To keep barnacles off hulls, boats are coated in anti-fouling paint that kills barnacle larvae. Unfortunately, the paints’ active ingredients also leach into the water and kill other things, like oysters, leading to bans on some formulations and a search for alternatives.

Researchers who study the physics of sticky biological structures at Kiel University in Germany reported last week in the Journal of the Royal Society Interface that one option may involve texture, rather than chemicals. Covering surfaces with microscopic structures shaped like mushrooms, they find, keeps barnacles from getting a firm foothold.

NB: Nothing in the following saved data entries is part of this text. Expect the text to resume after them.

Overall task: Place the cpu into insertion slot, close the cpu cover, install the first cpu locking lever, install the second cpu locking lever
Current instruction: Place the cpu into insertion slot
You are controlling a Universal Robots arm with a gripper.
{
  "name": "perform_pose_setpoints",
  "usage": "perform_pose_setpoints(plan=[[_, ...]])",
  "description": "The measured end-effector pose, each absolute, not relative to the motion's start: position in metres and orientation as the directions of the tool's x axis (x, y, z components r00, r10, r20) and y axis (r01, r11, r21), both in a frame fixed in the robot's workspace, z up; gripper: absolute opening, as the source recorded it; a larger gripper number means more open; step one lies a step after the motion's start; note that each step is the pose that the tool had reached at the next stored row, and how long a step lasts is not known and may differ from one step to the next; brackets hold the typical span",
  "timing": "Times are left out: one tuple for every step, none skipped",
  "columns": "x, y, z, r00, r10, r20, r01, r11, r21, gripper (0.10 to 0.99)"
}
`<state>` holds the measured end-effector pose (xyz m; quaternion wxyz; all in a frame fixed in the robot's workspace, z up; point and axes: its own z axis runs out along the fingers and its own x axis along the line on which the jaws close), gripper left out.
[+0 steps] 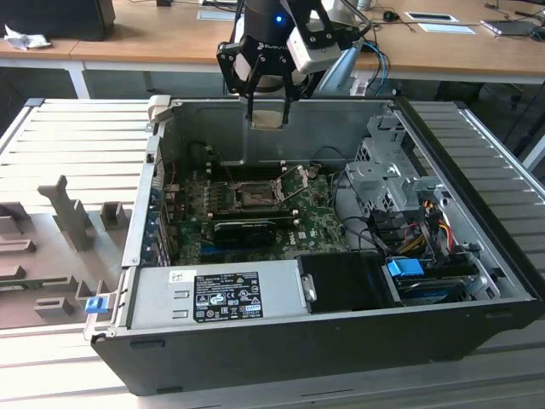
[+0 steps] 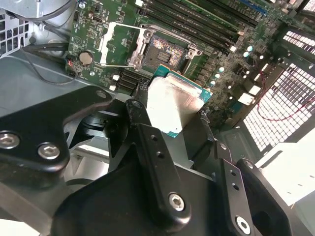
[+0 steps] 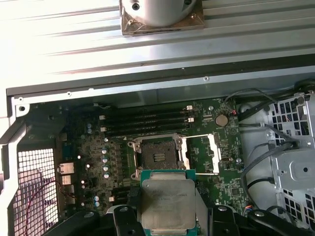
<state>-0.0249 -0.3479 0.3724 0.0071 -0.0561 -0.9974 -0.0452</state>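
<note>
1. In both wrist views the gripper (image 2: 172,120) is clamped on the cpu (image 2: 173,104). Its black fingers (image 2: 141,118) press against two opposite edges of the chip.
2. The cpu (image 3: 166,204) faces the cameras with its pale silvery top, a green edge showing around it. It hangs in the air above the insertion slot (image 3: 156,155), apart from it and touching nothing but the fingers.
3. In the exterior view the gripper (image 1: 268,109) stands at about the height of the computer case's (image 1: 477,256) upper rim, well above the insertion slot (image 1: 254,194).
4. The insertion slot (image 2: 165,49) lies uncovered, its dark contact field showing inside the silvery rim.
5. Just beside the insertion slot the cpu cover (image 3: 217,155) is swung open, and green board shows through its square cut-out.
6. A round coin battery (image 3: 222,119) sits near the cover, on the side away from the insertion slot.
7. Beyond the insertion slot run the long black memory slots (image 3: 142,120), side by side.
8. Farther still from the insertion slot, behind the case, stands a wooden desk (image 1: 128,38).
</note>
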Motion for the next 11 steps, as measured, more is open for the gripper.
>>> perform_pose_setpoints(plan=[[-0.0249, -0.3479, 0.3724, -0.994, 0.112, 0.019, 0.113, 0.990, 0.089, 0.529], [-0.0249, -0.3479, 0.3724, -0.993, 0.113, 0.019, 0.114, 0.989, 0.089, 0.529], [-0.0249, -0.3479, 0.3724, -0.993, 0.114, 0.019, 0.115, 0.989, 0.089, 0.529], [-0.0249, -0.3479, 0.3724, -0.993, 0.114, 0.019, 0.116, 0.989, 0.089, 0.529], [-0.0249, -0.3479, 0.3724, -0.993, 0.115, 0.019, 0.117, 0.989, 0.089, 0.529], [-0.0249, -0.3479, 0.3724, -0.993, 0.117, 0.019, 0.118, 0.989, 0.089, 0.529], [-0.0249, -0.3479, 0.3724, -0.993, 0.118, 0.019, 0.119, 0.989, 0.089, 0.529], [-0.0249, -0.3479, 0.3724, -0.993, 0.119, 0.019, 0.120, 0.989, 0.089, 0.529], [-0.0249, -0.3479, 0.3724, -0.993, 0.120, 0.019, 0.122, 0.989, 0.089, 0.529], [-0.0249, -0.3479, 0.3724, -0.992, 0.122, 0.019, 0.123, 0.988, 0.089, 0.529], [-0.0249, -0.3479, 0.3724, -0.992, 0.124, 0.019, 0.125, 0.988, 0.089, 0.529]])
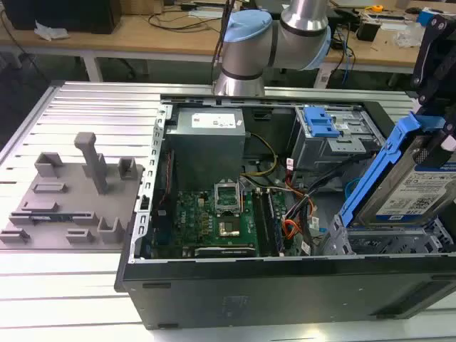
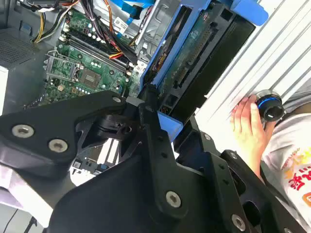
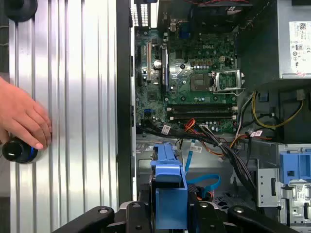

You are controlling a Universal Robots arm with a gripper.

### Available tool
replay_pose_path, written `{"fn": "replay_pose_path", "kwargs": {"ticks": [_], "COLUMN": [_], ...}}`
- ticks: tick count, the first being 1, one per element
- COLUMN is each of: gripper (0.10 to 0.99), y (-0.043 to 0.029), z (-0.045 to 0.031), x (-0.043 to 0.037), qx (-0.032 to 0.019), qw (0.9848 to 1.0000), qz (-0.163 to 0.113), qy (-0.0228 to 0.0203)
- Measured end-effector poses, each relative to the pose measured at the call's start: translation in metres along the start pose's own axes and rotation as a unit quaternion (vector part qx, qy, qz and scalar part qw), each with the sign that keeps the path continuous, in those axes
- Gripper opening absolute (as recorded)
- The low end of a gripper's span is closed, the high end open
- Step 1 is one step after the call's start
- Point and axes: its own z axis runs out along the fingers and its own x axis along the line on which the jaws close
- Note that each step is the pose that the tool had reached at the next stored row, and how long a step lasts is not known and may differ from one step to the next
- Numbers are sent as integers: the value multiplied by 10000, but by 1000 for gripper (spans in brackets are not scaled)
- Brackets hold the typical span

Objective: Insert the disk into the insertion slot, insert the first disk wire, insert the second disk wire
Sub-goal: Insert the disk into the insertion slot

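Observation:
The disk (image 1: 417, 189), a silver drive with a white-and-blue label in a bright blue carrier (image 3: 170, 191), hangs steeply tilted at the exterior view's right. My gripper (image 1: 440, 117) is shut on the carrier's upper end, and its black fingers (image 3: 137, 218) flank the blue frame (image 2: 167, 73) in both wrist views. The disk's lower end sits at the top of the insertion slot (image 1: 385, 241), a grey perforated cage in the case's near right corner. Loose orange and black wires (image 3: 197, 127) and a blue cable (image 3: 206, 180) lie beside the cage.
The open computer case holds a green motherboard (image 1: 214, 217), a grey power supply (image 1: 206, 139) and a larger bay with a blue latch (image 1: 320, 122). A person's hand (image 3: 22, 116) rests on a black knob (image 3: 18, 150) on the ribbed metal table (image 1: 78, 107). Grey fixtures (image 1: 71, 192) stand at the left.

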Motion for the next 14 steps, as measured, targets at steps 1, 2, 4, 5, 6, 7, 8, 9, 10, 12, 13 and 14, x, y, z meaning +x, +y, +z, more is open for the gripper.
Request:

Part of what makes barnacles so difficult to dislodge is that they secrete a liquid glue that makes close contact with the hull’s surface and then hardens into a cement-like substance. If they could develop structures that kept the glue from attaching smoothly, it could compromise the animals’ grip.

Textured coatings that make it difficult for barnacle larvae to settle down already exist. But they only succeed in delaying colonization of ship hulls, said Lars Heepe, a professor of biomechanics. Heepe, Dennis Petersen, a graduate student, and their colleagues decided to test tape made of silicone and covered with forests of either straight pillars or mushroom shapes.

The team tested their samples in the Baltic Sea. Both accumulated barnacles, but the glue had easily seeped between the straight pillars and made a tight seal with the surface.

On the coating with the mushroom shapes, however, there were big gaps beneath the barnacles’ layer of cement. They were perched precariously on top of the mushroom caps.

To see what this meant in practical terms, the researchers lowered samples back into the Baltic and drew them up again every week for more than four months, taking photographs of their surfaces and painstakingly tracking every barnacle that tried to take hold.

For the first seven weeks, barnacles built up on both, but then something interesting happened.

“We were quite surprised by the fluctuation in the number of barnacles,” Heepe said.

Steadily, all the barnacles that had landed on the mushroom surface disappeared, apparently pulled from their insecure seats by the motion of the waves. No new barnacles settled on it for the rest of the experiment, while the other coating continued to attract new colonists.

The team also put a sample of the mushroom coating on a sailboat belonging to the Kieler Yacht Club that subsequently sailed through the Baltic and the North Sea for seven months, covering about 1,800 miles. When it returned, the patch was clear of barnacles.

While this study helps establish the potential of these structures, “in the future, these surfaces can be optimized,” Petersen said. The tape with mushrooms on it is already being manufactured for medical uses — particularly bandages to help burn patients — but it might be possible to shrink the number of mushrooms per square inch and still get a good effect as far as boats are concerned, Heepe said.

The fact that the mushroom structures did well demonstrates the importance of careful testing. Even a relatively simple textural change could have an outsize impact on troubles caused by barnacle hitchhikers.